Третий лишний. Он, она и советский режим (Поповский) - страница 136

Но в среде чиновников „в верхах” все еще боятся сексуальной свободы граждан. В кабинетах ЦК партии время от времени устраивают „проработки” министру просвещения и президенту Академии педагогических наук. После таких окриков в газетах появляются статьи и интервью, в которых высокопоставленные чиновники педагогического ведомства призывают коллег помедлить, не торопиться с сексуальным воспитанием и образованием. Потом жизнь снова ставит власть перед реальными фактами — массовыми разводами, массовым развратом юных. И снова учителям разрешают кое-что сказать школьникам.

Эту меняющуюся, неустойчивую политику Кремля очень точно отражает в своем поведении хорошо известная в советских научных кругах ученая дама, профессор, вице-президент АПН СССР Антонина Хрипкова. Одно время она была большим поборником сексуального образования, даже ездила за опытом в Швецию. Но начальственный окрик заставил ее метнуться назад. Очередное ее интервью по поводу сексуального воспитания школьников уже называлось „Необходима мудрость”. „Подросткам преждевременная, обильная информация на эти темы не нужна, — заявила она, — хотя бы потому, что они не только нравственно, но и физиологически не могут воспринять ее правильно. А искажения чреваты… Всему свое время…” Профессор Хрипкова „не согласна” с теми не в меру горячими людьми, которые ратуют за половое воспитание без оглядки на возраст, психологию и другие сложные стороны дела… Нужна мудрость. Ее отсутствие может привести к педагогической безответственности”[83].

Между тем в начале 70-х годов профессор Хрипкова была как раз среди тех „горячих голов”, которые считали, что нельзя десятилетиями решать социальную проблему, которая должна быть решена сегодня. Была горячая, но в ЦК партии и не таких охлаждают… Начало 80-х годов принесло в проблему „секс и юношество” еще большее охлаждение. Наверху снова стукнули кулаком по столу, и вице-президент Академии педагогических наук СССР Хрипкова в очередном выступлении стала говорить нечто прямо противоположное тому, на чем настаивала многие годы: „Чересчур открытое сексуальное воспитание наносит школьнику вред. Иное дело психологическое образование, гигиена, физическое воспитание по признакам пола”[84]. Вот так…
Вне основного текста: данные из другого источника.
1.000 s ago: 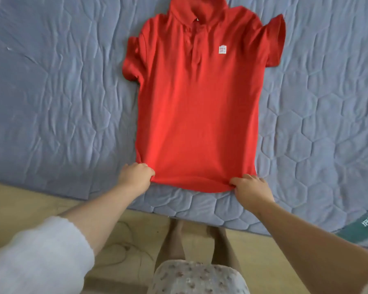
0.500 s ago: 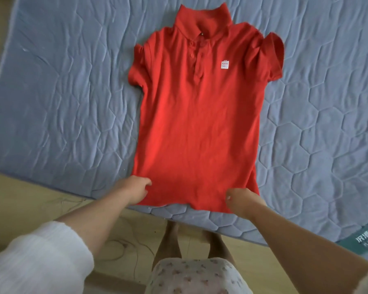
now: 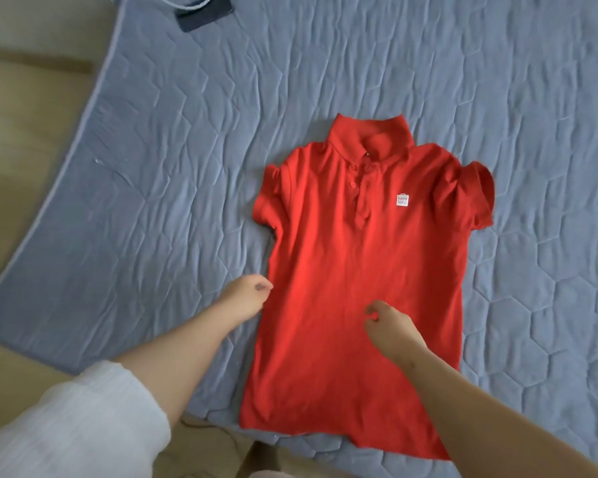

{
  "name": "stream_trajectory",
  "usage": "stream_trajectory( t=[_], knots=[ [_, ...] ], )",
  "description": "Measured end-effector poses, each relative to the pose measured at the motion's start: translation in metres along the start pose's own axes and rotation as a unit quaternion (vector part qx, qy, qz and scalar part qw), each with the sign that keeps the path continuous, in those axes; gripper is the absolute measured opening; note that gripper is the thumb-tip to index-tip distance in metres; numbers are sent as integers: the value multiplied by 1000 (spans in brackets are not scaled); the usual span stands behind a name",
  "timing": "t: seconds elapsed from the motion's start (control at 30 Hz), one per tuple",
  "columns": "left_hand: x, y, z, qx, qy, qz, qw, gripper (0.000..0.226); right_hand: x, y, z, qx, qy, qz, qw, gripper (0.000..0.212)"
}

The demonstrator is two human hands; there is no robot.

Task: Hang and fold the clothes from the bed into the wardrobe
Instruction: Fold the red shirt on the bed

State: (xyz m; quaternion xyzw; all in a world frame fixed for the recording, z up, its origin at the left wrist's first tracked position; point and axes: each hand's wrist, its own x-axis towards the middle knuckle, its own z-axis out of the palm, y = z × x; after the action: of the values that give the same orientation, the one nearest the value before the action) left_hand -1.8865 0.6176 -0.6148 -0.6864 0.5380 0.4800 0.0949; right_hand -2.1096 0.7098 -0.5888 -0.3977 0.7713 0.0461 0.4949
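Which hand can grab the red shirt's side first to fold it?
Probably the left hand: it is right at the red shirt's side edge. The right hand is over the shirt's middle, away from both side edges.

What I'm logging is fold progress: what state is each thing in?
Red polo shirt: unfolded, flat, front up.
Left hand: fingers curled at the shirt's edge; grip unclear.
Right hand: fingers curled over the shirt's middle; grip unclear.
Mattress: cover wrinkled, shirt on it.
Dark item: partly out of frame.

Quilted blue mattress (image 3: 325,63); beige floor (image 3: 32,125); soft even light
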Motion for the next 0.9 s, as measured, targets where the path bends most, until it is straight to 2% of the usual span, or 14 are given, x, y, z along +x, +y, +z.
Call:
stream_trajectory(
  t=[0.07,0.13,0.23,0.3,0.37,0.4,0.57,0.63,0.7,0.73,0.8,0.87,0.9],
  knots=[
    [28,8,-10,-159,13,-58,986,25,26,-20,3,30,12,10,999,37],
    [60,17,-19,-301,53,-104,946,28,58,-39,7,61,39,15,997,38],
    [107,28,-26,-355,114,-131,919,49,102,-60,11,106,72,9,992,39],
    [130,39,-26,-407,67,-159,897,53,126,-66,15,115,80,6,990,41],
    [146,49,-28,-496,-27,-169,852,43,142,-66,21,126,81,-5,989,46],
    [153,52,-30,-524,-49,-167,834,37,148,-65,23,134,90,-16,987,49],
    [183,54,-26,-585,1,-190,789,3,160,-47,22,201,177,-17,963,45],
    [185,45,-30,-589,18,-172,789,7,157,-40,21,202,168,-9,965,43],
    [187,27,-38,-583,64,-150,796,25,155,-36,19,193,154,-12,969,43],
    [187,14,-43,-592,95,-144,787,30,156,-36,18,192,149,-12,970,43],
    [182,-9,-51,-598,131,-157,775,24,159,-36,16,193,139,-9,971,43],
    [176,-16,-54,-590,102,-182,780,21,163,-37,18,186,125,-8,975,43],
    [173,-11,-55,-574,72,-187,794,15,164,-36,19,182,119,-7,976,44]
  ],
)
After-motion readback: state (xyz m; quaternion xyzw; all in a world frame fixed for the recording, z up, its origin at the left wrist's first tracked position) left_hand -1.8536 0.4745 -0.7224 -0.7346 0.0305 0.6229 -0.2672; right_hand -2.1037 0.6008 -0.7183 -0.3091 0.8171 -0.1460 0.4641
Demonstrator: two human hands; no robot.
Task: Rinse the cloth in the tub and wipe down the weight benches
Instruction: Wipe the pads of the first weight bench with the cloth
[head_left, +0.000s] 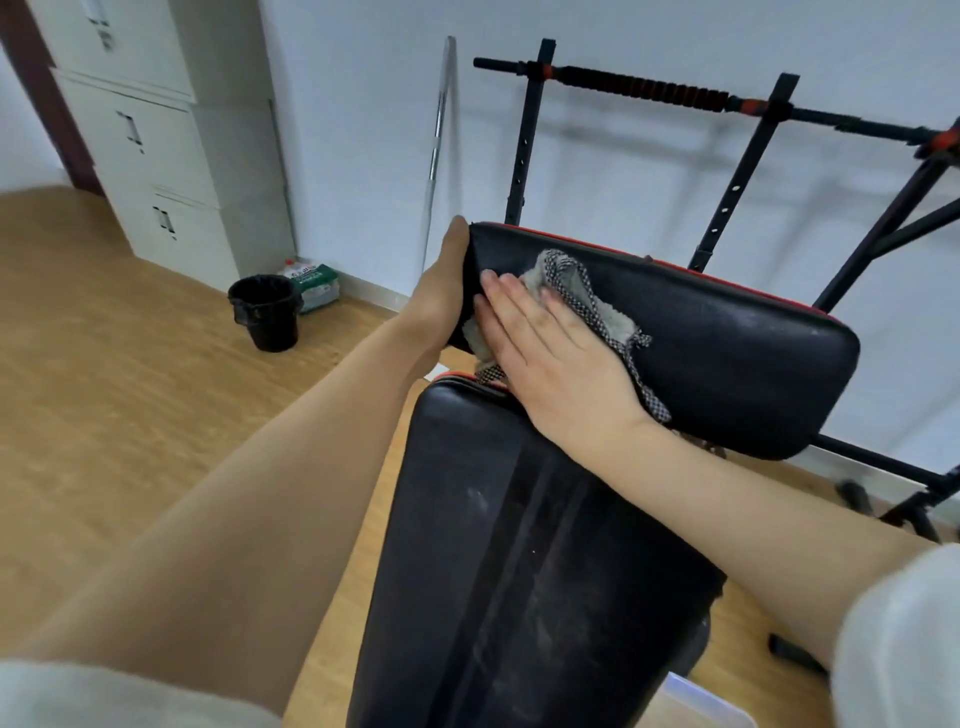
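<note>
A black backrest pad (727, 353) with red trim is seen tilted across the centre of the frame, its left end raised toward the upper middle. A checked grey-and-white cloth (582, 291) is pressed against the left part of this pad by the right hand (550, 353), which is laid flat on it with the fingers straight and close together. The cloth is spread out from under the palm, and its lower edge trails toward the wrist. The left end of the pad is held by the left hand (447, 280). The thumb is set along the pad's upper corner, and the fingers appear to be wrapped behind the edge, though they are hidden from view.

Just below the backrest, a black seat pad (519, 545) is seen running down to the bottom edge, with pale smears on its surface. A black upright rack (737, 171) is placed behind the bench against the white wall, and a black bar (649, 85) with red sections is carried across its top. At the bottom right a translucent container (701, 701) is partly shown; it may be the tub. A black bin (267, 312) is set on the wooden floor (104, 312) at centre left, with a white cabinet (156, 156) at the upper left.
</note>
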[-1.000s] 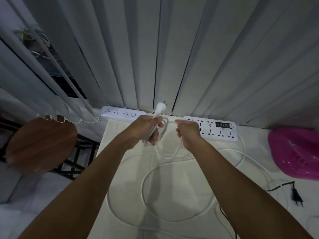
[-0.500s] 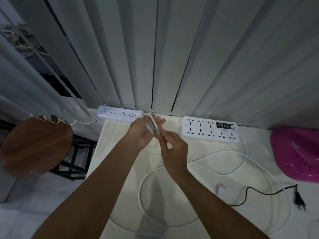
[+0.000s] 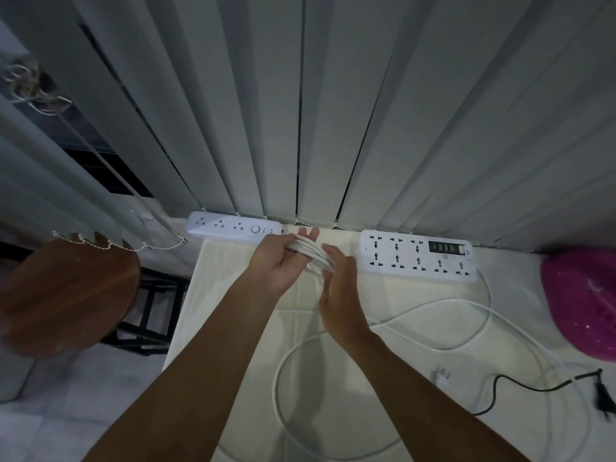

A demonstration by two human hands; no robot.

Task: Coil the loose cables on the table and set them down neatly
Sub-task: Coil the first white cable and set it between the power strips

У бюрократической машины и у реальной жизни — разные темпы. Пока на страницах советской прессы шел спор о том, опасно или не опасно открывать старшеклассникам государственную тайну, „откуда берутся дети”, сами старшеклассники 1960 года успели стать взрослыми. Сейчас этим мужчинам и женщинам в среднем сорок лет. Какое сексуальное воспитание и образование они получили? Кто были их учителя? Я специально опросил на эту тему два десятка 30—40-летних эмигрантов из СССР. Перечитав их рассказы, я увидел, что передо мной люди из трех разных групп, а точнее из трех классов советского бесклассового общества: трудовые интеллигенты, рабочие и привилегированные чиновники, знать. Детство и юность детей, принадлежащих к одному классу, непохоже на детство и юность других. И пути к познанию секса у них разные. Потомки врачей, инженеров, учителей (трудовая интеллигенция или, по определению А. Солженицына, — „образованщина”) в сексуальном отношении развиваются медленно, они до всего доходят сами, с родителями у них в этой сфере, как правило, контактов нет. Тридцатипятилетний режиссер Леонид из Ленинграда, сын инженера и врача, рассказывает: „Однажды, когда мне было восемь лет и я учился в первом классе, мой одногодка, приятель по двору, принес поразительную новость: оказывается, взрослые, когда ложатся спать, „письку в письку всовывают и от этого рождаются дети”. Новость была сногсшибательная, но показалась мне все же не совсем достоверной. „Ну, хорошо, — спросил я, — а если мужчине в это самое время писать захочется, как тогда быть?” Приятель обещал выяснить. У него были знакомые девочки из четвертого класса и через неделю он принес новую информацию. Оказывается, когда всовывают письку в письку, то в это время и писают и от этого-то дети и рождаются. Такое деланье детей показалось мне неэстетичным и даже противным. „Неужели все так делают?” — спросил я приятеля. Он почувствовал мое настроение и нашел выход. „Твой папа и твоя мама и мой папа и моя мама так не делают, а остальные точно — да”.